* [What the exercise asks]
Within the data, how many lines hold the word "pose"? Answer with nothing but the number.

* [Extracted information]
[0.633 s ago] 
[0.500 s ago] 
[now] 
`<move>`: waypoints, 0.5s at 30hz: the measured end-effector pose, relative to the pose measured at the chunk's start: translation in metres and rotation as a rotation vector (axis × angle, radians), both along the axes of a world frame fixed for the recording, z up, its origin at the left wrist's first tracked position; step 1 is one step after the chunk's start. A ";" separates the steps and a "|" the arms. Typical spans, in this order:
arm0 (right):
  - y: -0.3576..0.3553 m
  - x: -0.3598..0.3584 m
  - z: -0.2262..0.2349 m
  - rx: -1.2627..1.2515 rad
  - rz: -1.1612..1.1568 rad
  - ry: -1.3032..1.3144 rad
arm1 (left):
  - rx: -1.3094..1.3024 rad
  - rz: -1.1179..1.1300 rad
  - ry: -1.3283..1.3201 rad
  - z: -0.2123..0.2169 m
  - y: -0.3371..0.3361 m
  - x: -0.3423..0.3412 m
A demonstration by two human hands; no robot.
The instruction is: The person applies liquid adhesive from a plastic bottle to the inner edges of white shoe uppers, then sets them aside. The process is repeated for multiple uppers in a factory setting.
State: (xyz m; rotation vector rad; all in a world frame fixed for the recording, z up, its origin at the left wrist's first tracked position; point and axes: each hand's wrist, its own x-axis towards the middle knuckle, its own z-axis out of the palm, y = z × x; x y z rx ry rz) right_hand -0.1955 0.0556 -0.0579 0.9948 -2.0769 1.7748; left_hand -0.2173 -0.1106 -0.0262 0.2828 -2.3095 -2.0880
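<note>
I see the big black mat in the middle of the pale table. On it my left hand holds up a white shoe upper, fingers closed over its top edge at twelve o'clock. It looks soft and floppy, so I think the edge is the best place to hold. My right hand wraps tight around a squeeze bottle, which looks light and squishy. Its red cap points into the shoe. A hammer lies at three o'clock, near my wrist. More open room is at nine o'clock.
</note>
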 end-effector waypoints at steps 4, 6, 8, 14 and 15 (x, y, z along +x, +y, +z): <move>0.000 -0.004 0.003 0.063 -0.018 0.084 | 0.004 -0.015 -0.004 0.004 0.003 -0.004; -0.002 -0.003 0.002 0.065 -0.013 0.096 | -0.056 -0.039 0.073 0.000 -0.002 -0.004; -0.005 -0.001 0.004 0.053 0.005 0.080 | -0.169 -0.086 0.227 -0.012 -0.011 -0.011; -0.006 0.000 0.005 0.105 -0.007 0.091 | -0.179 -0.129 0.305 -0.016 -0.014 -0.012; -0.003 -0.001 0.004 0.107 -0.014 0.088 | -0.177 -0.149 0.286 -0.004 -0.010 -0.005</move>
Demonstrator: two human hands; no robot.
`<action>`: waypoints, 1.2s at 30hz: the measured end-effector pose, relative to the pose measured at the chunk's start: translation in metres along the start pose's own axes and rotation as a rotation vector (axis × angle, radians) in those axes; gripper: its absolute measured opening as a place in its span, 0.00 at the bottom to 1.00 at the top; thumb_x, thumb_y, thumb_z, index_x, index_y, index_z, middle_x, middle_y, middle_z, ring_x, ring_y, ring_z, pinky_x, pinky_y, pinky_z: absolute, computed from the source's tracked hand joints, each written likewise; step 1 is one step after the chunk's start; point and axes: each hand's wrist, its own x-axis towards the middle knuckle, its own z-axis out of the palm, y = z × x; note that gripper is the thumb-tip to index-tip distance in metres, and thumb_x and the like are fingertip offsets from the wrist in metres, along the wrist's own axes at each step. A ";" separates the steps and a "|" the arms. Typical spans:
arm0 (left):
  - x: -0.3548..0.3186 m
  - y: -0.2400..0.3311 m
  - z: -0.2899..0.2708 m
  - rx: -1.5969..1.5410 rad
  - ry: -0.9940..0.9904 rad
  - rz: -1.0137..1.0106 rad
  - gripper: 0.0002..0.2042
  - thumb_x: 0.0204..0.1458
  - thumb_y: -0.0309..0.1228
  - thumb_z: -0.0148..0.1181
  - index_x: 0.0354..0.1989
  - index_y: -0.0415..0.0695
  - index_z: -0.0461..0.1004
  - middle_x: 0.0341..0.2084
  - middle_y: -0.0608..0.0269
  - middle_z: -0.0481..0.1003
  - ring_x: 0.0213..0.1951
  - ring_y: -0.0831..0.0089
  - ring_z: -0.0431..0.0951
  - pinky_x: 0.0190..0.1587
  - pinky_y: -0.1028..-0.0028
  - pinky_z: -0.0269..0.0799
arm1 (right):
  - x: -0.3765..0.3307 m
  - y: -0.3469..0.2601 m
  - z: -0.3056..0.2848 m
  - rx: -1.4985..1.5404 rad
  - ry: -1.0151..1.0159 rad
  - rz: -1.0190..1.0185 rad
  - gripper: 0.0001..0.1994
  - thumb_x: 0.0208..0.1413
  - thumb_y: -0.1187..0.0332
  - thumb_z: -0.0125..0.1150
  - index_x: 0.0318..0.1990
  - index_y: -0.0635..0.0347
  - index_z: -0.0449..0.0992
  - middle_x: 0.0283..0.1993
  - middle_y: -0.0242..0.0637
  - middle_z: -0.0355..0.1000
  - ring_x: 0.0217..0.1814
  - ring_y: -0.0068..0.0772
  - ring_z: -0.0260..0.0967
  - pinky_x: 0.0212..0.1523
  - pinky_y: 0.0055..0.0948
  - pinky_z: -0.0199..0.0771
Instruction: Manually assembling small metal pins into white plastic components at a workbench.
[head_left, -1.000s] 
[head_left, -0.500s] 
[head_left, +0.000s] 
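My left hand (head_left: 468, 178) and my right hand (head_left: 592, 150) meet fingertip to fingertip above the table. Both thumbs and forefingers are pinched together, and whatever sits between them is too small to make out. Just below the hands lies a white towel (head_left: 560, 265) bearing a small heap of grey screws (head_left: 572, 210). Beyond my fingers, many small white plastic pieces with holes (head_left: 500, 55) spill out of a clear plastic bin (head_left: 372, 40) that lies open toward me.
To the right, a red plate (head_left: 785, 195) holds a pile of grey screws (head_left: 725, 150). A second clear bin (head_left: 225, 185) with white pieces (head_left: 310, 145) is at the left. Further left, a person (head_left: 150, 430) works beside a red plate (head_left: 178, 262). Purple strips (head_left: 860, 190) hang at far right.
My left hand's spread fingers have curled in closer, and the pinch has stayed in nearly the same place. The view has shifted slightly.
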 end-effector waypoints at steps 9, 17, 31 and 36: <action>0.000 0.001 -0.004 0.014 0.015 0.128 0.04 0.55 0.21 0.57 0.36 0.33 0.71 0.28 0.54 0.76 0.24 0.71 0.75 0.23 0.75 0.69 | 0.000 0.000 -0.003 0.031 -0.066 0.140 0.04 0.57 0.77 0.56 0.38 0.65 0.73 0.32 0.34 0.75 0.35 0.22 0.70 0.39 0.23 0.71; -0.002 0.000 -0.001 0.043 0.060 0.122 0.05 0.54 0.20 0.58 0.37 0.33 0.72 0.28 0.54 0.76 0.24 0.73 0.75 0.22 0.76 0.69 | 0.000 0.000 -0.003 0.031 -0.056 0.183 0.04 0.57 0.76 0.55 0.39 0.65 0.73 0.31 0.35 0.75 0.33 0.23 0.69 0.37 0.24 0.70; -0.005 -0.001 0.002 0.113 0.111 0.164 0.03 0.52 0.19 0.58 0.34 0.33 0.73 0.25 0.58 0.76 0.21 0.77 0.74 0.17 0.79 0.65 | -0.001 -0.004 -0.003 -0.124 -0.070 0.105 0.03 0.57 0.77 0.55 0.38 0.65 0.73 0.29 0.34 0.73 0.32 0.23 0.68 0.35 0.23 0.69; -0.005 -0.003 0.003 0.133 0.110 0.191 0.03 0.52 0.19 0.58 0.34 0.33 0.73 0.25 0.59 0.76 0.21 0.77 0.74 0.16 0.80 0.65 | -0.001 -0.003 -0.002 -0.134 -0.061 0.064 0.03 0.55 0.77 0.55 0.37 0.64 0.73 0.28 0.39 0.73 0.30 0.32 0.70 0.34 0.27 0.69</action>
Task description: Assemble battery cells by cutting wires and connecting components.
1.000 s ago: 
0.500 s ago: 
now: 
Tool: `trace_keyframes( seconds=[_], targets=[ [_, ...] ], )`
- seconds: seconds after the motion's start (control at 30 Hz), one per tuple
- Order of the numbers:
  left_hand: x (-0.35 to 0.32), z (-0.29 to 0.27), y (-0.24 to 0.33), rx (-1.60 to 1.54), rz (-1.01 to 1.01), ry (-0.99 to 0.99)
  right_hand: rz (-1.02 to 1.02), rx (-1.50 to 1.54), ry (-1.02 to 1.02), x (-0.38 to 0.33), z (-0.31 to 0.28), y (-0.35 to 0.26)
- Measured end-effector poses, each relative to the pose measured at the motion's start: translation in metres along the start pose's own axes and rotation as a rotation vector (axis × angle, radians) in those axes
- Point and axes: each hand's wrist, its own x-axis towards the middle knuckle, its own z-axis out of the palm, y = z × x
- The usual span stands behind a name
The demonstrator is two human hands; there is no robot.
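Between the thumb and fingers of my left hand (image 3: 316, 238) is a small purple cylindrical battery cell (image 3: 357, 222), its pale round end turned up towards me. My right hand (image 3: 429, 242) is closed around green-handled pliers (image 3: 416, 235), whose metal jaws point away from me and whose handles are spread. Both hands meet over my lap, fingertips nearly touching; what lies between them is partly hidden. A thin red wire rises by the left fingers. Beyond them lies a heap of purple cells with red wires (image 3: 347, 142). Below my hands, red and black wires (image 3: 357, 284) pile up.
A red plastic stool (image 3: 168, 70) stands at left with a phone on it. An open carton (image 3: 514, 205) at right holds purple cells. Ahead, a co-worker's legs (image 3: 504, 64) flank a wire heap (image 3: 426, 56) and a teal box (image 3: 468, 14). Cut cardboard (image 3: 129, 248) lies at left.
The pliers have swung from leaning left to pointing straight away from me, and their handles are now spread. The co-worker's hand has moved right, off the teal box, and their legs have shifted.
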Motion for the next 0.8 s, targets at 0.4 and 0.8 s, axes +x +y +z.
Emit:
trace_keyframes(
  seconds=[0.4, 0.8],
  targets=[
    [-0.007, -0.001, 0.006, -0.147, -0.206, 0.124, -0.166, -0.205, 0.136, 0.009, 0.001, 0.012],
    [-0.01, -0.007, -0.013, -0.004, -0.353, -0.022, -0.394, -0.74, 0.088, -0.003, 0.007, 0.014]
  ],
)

* [Answer to the problem]
3